Моя история русской литературы | страница 2



В довершение всего там же я натолкнулась на отца моей знакомой, некогда преуспевающего советского писателя, который теперь, как я слышала, был болен раком в последней стадии. Выглядел он ужасно — я даже не решилась подойти к нему и поздороваться. Здесь впервые меня посетили мысли о смерти не только литературы, но и культуры вообще. Сами эти мысли довольно банальны, но у меня это были даже не мысли, а какое-то животное инстинктивное чувство, не раз впоследствии посещавшее меня во время всевозможных литературных презентаций и вечеров: мне, как крысе, хотелось бежать с этого корабля.

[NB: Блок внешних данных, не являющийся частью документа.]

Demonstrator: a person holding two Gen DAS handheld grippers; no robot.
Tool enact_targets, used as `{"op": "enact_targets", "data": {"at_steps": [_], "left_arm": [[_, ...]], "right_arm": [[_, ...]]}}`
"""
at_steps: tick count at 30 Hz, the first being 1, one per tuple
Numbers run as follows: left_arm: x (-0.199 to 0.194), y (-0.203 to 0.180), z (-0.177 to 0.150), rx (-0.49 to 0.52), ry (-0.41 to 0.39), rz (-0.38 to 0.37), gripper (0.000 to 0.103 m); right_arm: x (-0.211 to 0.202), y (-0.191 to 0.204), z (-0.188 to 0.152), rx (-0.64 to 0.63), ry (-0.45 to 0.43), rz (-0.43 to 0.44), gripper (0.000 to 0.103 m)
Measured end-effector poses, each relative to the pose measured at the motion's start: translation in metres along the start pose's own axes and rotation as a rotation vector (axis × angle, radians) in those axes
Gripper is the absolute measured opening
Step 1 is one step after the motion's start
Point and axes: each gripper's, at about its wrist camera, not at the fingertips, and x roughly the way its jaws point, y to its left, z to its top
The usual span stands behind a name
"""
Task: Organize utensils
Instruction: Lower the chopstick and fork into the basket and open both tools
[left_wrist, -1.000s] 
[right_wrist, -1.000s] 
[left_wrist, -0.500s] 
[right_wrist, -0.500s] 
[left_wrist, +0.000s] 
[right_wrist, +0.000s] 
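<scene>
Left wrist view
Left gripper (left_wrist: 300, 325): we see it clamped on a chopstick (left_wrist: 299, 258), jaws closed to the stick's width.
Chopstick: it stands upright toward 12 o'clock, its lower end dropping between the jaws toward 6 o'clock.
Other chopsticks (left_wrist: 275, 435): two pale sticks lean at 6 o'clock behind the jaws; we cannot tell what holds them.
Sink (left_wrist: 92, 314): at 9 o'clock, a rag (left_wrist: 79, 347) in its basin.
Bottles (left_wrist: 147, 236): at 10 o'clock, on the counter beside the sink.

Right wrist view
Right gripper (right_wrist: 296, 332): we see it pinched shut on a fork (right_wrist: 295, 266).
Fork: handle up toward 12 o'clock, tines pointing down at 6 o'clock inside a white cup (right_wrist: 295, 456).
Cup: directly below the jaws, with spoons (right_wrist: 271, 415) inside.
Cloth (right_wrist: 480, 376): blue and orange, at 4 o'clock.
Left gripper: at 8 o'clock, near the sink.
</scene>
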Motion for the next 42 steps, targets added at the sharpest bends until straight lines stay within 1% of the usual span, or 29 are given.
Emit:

И тем не менее, прежде чем покинуть зал, я решила все-таки удостовериться, что мой культурный проект дойдет до неведомого адресата, так как судьба невзрачного листочка, прикрепленного кнопкой к фанерному щиту, вызывала у меня серьезные опасения. Его ведь в любой момент мог кто угодно сорвать — любой завистник! Поэтому я поинтересовалась у сидевшей у входа на скамеечке девушки, как зовут самого главного учредителя этой акции. Выяснилось, что это не кто иной, как автор новаторского перевода «Слова о полку Игореве» Чернов — в то время уже преуспевающий корреспондент столичной газеты «Известия». На мое счастье, он и сам в этот момент оказался поблизости: девушка за столом указала мне на одутловатого мужика лет пятидесяти в свитере. Он схватил мой листочек, засунул его в красную папку, которую держал под мышкой и, пробормотав мне что-то невнятное, поспешно ретировался. Кажется, он был не очень доволен, что его идентифицировали, к тому же ему явно не хотелось чересчур меня обнадеживать. Его невзрачный свитерок и бегающие глазки мне тоже не понравились, и я не очень сожалела о непродолжительности нашего свидания. Но некоторое время спустя, поразмыслив над тем, как, не нарушая закона, при помощи нескольких столов и кусков фанеры, а также освободившегося на выходные зала можно положить себе в карман сразу несколько тысяч долларов, я поняла, что была не совсем справедлива к нему.

Мне, перебивавшейся в то время с хлеба на квас, зачем-то сжегшей свой университетский диплом и вынужденной подрабатывать по ночам уборщицей в парикмахерской, эта идея показалась совсем не слабой. О, это было так внезапно!

В общем, русская литература началась со второй половины XVIII века, с Державина. Были, правда, еще некто по фамилии Тредиаковский, химик Ломоносов да утонувший в сортире Барков, но неважно. Все они хоть чуточку и вышли из древнерусской темноты, но тоже по-прежнему сливаются для меня в туманной неопределенности, а их стихи по большому счету кажутся мне чистой воды графоманией.